A software project that starts out as an informal venture between friends imposes obligations on the parties to act "loyally" to the venture. This has the potential to become problematic if the arrangement is not formalised within an appropriate time, and disputes arise.
When two or more people work together on a software project, there is a good chance that they have (or will soon have) created what the law terms a joint venture relationship. People often identify a joint venture with large projects carried out between companies. But joint ventures can arise between individuals in many situations both formal and informal.
The term "joint venture" describes a relationship between parties working together to achieve a common objective and may be as formal or informal as the participants want.
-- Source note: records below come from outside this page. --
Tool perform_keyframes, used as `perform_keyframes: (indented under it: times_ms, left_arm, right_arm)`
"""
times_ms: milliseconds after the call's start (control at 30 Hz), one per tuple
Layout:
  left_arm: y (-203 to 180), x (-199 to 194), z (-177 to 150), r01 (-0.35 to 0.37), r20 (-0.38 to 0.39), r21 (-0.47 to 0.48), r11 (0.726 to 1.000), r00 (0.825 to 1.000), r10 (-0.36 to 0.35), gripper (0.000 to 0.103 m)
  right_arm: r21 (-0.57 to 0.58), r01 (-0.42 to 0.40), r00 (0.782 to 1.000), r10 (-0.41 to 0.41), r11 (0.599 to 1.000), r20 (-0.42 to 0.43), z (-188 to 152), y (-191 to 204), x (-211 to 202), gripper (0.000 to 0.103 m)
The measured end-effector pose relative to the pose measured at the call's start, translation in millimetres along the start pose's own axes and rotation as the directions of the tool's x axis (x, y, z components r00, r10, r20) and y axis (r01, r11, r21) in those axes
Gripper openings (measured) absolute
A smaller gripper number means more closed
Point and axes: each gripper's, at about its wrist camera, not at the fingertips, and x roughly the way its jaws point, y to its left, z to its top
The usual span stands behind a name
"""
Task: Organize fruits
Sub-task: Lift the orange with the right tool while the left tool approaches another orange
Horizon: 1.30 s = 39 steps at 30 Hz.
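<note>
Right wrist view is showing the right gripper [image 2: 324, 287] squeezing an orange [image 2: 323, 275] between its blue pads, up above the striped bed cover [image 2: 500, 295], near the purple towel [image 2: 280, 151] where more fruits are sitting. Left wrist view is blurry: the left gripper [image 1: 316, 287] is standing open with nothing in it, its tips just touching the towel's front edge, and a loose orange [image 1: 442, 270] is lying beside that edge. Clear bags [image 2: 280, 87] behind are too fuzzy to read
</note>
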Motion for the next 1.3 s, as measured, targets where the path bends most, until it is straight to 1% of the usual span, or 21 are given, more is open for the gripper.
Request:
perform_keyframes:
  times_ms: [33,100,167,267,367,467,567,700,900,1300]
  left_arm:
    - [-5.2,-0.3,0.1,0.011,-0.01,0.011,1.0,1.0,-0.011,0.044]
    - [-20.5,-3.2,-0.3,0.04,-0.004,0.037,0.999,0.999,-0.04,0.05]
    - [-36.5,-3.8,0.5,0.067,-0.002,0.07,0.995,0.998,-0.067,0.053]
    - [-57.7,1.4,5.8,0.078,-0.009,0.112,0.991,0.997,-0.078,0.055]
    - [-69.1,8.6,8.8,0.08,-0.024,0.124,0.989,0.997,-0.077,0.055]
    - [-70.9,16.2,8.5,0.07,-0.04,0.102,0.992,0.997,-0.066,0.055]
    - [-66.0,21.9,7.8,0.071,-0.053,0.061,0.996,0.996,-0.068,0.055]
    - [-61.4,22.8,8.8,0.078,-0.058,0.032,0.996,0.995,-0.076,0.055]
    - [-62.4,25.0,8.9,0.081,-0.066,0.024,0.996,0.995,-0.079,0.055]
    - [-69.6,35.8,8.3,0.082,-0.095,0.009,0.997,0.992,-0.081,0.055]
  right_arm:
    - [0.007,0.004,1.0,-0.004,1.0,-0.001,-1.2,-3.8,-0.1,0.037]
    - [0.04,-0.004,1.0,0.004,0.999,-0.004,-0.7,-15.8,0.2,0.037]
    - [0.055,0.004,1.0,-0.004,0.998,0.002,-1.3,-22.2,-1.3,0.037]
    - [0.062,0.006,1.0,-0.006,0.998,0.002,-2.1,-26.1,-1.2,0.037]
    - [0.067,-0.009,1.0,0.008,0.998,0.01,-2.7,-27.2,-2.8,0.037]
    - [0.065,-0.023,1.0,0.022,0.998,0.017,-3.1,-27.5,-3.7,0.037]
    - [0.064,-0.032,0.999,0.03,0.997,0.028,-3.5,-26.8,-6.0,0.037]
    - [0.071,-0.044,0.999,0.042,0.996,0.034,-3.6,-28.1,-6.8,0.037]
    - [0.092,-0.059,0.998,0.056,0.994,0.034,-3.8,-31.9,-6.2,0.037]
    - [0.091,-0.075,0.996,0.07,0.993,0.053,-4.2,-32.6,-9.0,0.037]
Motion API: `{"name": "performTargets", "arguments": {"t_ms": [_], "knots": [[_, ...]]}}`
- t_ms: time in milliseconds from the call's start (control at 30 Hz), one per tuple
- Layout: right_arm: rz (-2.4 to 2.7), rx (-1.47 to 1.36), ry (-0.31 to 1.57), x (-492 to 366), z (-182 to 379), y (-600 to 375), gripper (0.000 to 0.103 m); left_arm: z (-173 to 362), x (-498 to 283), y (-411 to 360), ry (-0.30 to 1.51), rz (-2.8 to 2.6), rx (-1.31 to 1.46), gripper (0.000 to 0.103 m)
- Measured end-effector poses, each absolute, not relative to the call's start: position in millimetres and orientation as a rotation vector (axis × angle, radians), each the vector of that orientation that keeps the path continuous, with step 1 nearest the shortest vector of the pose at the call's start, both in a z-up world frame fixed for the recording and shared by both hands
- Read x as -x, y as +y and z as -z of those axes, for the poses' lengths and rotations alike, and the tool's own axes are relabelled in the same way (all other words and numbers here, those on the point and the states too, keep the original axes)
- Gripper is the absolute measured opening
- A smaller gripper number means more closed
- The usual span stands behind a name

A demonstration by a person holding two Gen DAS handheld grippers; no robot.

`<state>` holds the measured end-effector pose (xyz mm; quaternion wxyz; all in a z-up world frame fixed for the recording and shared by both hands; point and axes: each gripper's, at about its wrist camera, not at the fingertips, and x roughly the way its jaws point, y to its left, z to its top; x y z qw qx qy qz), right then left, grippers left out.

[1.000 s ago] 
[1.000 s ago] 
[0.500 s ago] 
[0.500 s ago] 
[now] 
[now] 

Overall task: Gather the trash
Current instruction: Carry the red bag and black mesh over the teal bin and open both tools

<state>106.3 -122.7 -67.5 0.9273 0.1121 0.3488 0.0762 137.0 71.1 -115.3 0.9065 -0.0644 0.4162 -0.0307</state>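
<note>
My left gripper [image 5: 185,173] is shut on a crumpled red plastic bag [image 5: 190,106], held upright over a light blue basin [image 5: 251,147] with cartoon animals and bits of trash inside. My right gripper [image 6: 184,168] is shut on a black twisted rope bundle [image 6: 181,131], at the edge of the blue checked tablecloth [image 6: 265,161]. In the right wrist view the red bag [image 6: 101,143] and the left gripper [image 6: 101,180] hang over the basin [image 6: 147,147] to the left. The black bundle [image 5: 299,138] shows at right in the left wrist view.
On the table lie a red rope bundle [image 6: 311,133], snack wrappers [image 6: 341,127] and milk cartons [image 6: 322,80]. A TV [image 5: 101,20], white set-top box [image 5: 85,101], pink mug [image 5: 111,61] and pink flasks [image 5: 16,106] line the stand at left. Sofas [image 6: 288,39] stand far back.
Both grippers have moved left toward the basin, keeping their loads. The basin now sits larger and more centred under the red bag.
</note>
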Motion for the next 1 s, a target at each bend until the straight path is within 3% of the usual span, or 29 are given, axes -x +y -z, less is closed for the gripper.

An informal joint venture is not recognised by the law as a separate entity such as a company or a limited partnership. But the law does impose enforceable duties upon the parties to a joint venture.
How a joint venture is established
A joint venture can be formed by contract, but it can also be formed automatically in the absence of any written contract when two or more people begin working together on a common project. There is no need for there to be any written documentation between the parties - the arrangement can be entirely informal.
When there is no contract, the key requirement is that the parties intend to form a joint venture:
"The essence of a joint venture which is not yet contractual is that it is an arrangement or understanding between two or more parties that they will work together towards achieving a common objective. ... A joint venture will come into being once the parties have proceeded to the point where, pursuant to their arrangement or understanding, they are depending on each other to make progress towards the common objective."
Chirnside v Fay (6 September 2006, NZ Supreme Court)
Once the parties have taken steps towards a "common objective" (such as an "idea" to jointly develop and market a computer program) the law can recognise that a joint venture exists.
The longer that the parties work together, and by doing so confirm a common purpose and intention, the more likely that the law will recognise a joint venture has arisen. A joint venture can be thought of as similar to a partnership, but they are not the same. A partnership has more specific rules governed by the Partnership Act 1908 or the Limited Partnership Act 2008.
Joint venture obligations
In general, joint ventures impose a "relationship of trust and confidence" between the parties, which includes a duty of loyalty to the venture:
"[Each] party is entitled to expect from the others loyalty to the joint cause, loose as the formalities of the joint venture may still be".
Chirnside v Fay (above)
In practice, this means:
- A party must not compete against the joint venture;
- A party must not deliberately undermine the joint venture in some other way;
- A party must not attempt to exclude another party from the venture, act disloyally or "appropriate to themselves" another party's benefits under the joint venture; and
- A party must keep the commitments that are promised to the venture (for example, a commitment to spend a certain amount of time on the venture).
If two or more friends have been working on a joint venture, it may come as a surprise to learn that they owe legal duties to each other, especially if nothing has been formalised in writing or by any agreement.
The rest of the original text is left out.